Kudu Lookup

Supported pipeline types:
  • Data Collector

The Kudu Lookup processor performs lookups in a Kudu table and passes the lookup values to fields. For information about supported versions, see Supported Systems and Versions.

Use the Kudu Lookup to enrich records with additional data. For example, you can configure the processor to use a department_ID field as the primary key column to look up department name values in a Kudu table, and pass the values to a new department_name output field.

When you configure Kudu Lookup, you specify the connection information for one or more Kudu masters and define the table to use. You define the key columns to look up and define the output fields to write the lookup values to. You can also enable Kerberos authentication.

When a lookup results in multiple matches, the Kudu Lookup processor can return the first matching value or return all matching values in separate records.

To improve pipeline performance, you can configure the Kudu Lookup processor to locally cache the Kudu table information and the lookup values returned from a Kudu table.

You can also configure operation timeouts and the maximum number of worker threads to use.

Column Mappings

When you configure the Kudu Lookup processor, you define the following column mappings:

Key Columns Mapping
Define the incoming fields in the record that map to the primary key column or columns in the Kudu table. The primary key for a Kudu table can be either a simple key consisting of a single column or a compound key consisting of multiple columns. Click the Add icon to add multiple columns for a compound primary key.
For best performance, add primary key columns. You can add columns that are not primary keys. However, adding only non-primary keys to the Key Columns Mapping slows the performance of the lookup.
Columns to Output Fields Mapping
Define the columns to look up and the fields in the record to map the column values to. You can optionally define a default value to use when the lookup does not return a value for the field.

For example, the following image shows a Kudu Lookup processor that looks up values in a clients table that has a compound primary key consisting of id and name. The processor maps the incoming client_id and client_name record fields to the primary keys in the table. The processor returns the values of the address and start_year columns, and passes the values to the new client_address and client_start_year output fields in the record:

Kudu Data Types

The Kudu Lookup processor converts Kudu data types to the following compatible Data Collector data types:

Kudu Data Type Data Collector Data Type
Binary Byte Array
Bool Boolean
Decimal Decimal
Double Double
Float Float
Int8 Byte
Int16 Short
Int32 Integer
Int64 Long
String String
Unixtime_micros Datetime

The Kudu Unixtime_micros data type stores microsecond values. When converting to the Data Collector Datetime data type, the processor divides the field value by 1,000 to convert the value to milliseconds, and then converts the value to Datetime.

Lookup Cache

To improve pipeline performance, you can configure the Kudu Lookup processor to locally cache Kudu table information and the lookup values returned from a Kudu table.

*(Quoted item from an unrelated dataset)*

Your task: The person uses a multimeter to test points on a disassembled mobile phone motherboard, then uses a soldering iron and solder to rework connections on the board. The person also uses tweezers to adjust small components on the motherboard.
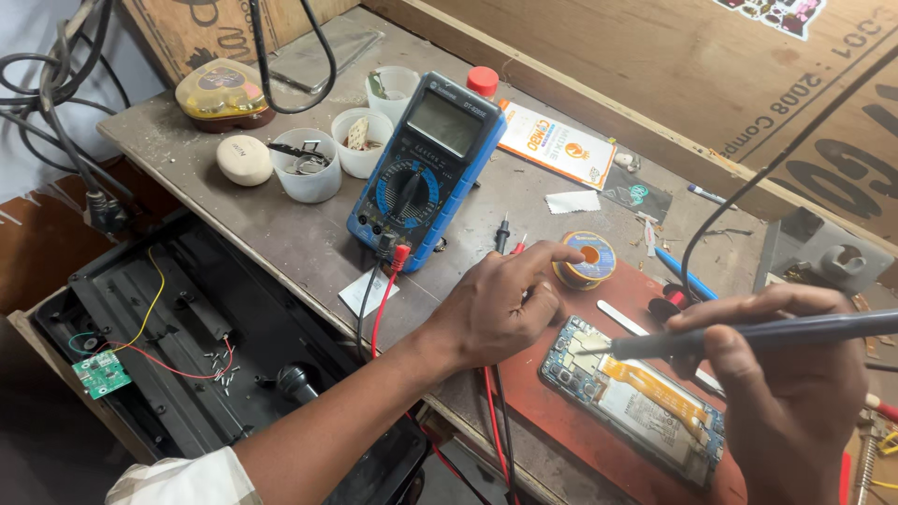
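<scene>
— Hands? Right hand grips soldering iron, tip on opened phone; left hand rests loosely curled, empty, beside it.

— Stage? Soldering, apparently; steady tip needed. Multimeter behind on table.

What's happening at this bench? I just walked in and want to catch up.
A person is working on an opened phone lying on a red mat. The right hand holds a soldering iron with its tip at the phone's upper board. The left hand rests beside the phone, near a solder spool. A blue multimeter with its leads sits behind.
</scene>
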Tool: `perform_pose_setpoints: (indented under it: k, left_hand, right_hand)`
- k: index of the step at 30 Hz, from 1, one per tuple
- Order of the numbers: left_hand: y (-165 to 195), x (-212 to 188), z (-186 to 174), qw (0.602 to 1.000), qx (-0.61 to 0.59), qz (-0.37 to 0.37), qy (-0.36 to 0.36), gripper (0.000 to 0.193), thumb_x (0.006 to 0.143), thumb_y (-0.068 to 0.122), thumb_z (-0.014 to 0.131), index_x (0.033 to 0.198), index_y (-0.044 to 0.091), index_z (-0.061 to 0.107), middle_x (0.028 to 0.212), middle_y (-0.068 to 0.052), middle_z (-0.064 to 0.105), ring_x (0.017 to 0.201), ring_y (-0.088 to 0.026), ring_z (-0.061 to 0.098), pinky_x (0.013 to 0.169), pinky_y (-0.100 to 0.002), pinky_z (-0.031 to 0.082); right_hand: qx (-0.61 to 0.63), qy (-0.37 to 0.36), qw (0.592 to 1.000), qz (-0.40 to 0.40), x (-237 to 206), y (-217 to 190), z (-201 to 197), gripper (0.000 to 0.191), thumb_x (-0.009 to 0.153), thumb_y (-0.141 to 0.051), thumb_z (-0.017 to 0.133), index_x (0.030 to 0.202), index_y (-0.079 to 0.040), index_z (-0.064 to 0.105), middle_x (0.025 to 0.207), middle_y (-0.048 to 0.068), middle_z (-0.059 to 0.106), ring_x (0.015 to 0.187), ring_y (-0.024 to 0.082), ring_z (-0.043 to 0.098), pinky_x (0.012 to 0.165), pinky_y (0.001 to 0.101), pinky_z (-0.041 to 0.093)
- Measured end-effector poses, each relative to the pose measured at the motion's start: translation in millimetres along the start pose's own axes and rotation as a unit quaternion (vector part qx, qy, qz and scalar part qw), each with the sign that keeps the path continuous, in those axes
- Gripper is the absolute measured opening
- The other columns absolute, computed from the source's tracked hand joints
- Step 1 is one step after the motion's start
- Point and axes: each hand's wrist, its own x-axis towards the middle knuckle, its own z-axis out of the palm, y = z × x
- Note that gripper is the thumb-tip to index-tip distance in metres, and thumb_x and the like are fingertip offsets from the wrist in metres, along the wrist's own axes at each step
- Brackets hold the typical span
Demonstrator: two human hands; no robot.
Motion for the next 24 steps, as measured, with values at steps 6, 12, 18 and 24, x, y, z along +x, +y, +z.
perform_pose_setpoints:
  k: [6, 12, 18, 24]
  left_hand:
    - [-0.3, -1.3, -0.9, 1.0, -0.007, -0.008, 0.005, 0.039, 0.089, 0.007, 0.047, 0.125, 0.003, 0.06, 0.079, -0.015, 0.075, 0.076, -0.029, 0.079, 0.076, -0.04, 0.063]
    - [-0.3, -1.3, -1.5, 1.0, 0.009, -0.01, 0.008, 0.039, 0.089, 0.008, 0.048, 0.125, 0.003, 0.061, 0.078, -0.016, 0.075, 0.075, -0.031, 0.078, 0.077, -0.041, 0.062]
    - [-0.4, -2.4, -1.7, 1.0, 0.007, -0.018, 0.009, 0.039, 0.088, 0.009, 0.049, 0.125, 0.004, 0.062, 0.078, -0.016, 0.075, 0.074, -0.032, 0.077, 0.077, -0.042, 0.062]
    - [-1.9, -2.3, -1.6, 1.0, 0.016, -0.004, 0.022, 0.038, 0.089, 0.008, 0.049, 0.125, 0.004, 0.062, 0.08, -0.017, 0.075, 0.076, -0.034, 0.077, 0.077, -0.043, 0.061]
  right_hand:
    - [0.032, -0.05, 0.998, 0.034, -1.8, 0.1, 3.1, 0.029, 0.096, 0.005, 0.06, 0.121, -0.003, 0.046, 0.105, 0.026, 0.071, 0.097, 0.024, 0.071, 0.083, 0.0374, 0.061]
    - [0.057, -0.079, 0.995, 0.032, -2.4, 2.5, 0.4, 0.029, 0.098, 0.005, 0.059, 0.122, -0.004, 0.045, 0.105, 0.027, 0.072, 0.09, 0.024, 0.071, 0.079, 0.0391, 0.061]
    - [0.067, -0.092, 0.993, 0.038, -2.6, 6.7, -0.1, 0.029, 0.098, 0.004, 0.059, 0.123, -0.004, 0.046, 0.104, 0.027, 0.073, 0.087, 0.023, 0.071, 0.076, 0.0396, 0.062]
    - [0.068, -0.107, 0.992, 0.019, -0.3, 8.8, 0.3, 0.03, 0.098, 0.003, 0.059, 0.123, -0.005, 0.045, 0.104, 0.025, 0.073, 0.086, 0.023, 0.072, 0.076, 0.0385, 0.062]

When you stop the pipeline, the processor clears both caches.

Cache Table Information

By default, the Kudu Lookup processor locally caches information about each Kudu table to look up, including the table name and schema.

You can configure the maximum number of tables that the processor caches information for. When the maximum number is reached, the processor evicts the oldest values from the cache.

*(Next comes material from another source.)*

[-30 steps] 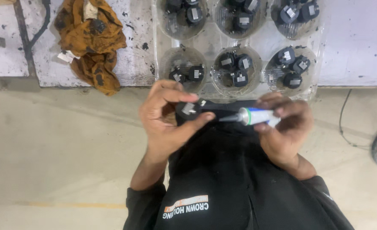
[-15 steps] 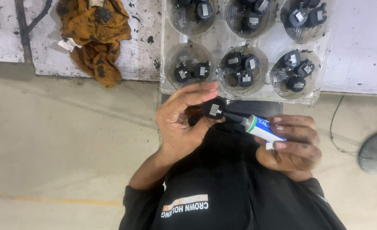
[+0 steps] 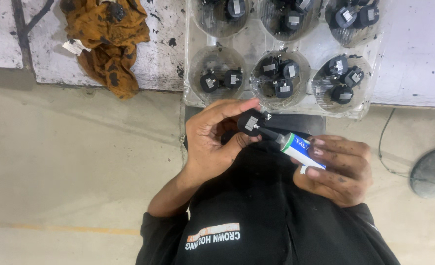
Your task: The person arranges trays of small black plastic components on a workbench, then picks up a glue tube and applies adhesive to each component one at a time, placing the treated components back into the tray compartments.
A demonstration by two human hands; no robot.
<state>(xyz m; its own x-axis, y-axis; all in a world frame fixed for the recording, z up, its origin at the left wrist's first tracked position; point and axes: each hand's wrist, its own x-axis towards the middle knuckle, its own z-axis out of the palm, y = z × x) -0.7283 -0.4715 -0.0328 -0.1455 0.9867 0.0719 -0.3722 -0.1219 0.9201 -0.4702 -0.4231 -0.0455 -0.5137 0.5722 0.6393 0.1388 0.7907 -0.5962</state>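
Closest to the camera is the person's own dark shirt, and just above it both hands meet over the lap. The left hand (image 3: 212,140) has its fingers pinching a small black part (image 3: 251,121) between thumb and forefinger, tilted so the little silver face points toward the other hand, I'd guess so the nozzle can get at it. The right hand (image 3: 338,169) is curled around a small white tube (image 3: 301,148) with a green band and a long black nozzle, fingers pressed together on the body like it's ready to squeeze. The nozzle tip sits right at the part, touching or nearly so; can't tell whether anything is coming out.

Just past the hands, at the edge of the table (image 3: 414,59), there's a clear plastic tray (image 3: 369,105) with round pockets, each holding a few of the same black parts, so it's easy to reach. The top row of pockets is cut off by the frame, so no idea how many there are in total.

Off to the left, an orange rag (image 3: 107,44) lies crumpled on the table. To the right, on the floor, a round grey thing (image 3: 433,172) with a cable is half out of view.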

Disable the caching of table information only when you expect the Kudu table schemas to change frequently. In this situation, you want the processor to fetch the updated schemas from Kudu, rather than use an outdated schema in the cache.

To configure the maximum number of tables that can be cached, configure the Maximum Table Entries to Cache property. To disable caching Kudu tables, clear the Enable Table Caching property. Both properties are on the Lookup tab of the processor.

Cache Lookup Values

By default, the processor does not cache the lookup values returned from a Kudu table. To improve pipeline performance, you can enable the processor to locally cache the lookup values.

When enabled, the processor caches values until the cache reaches the maximum size or the expiration time. When the first limit is reached, the processor evicts values from the cache.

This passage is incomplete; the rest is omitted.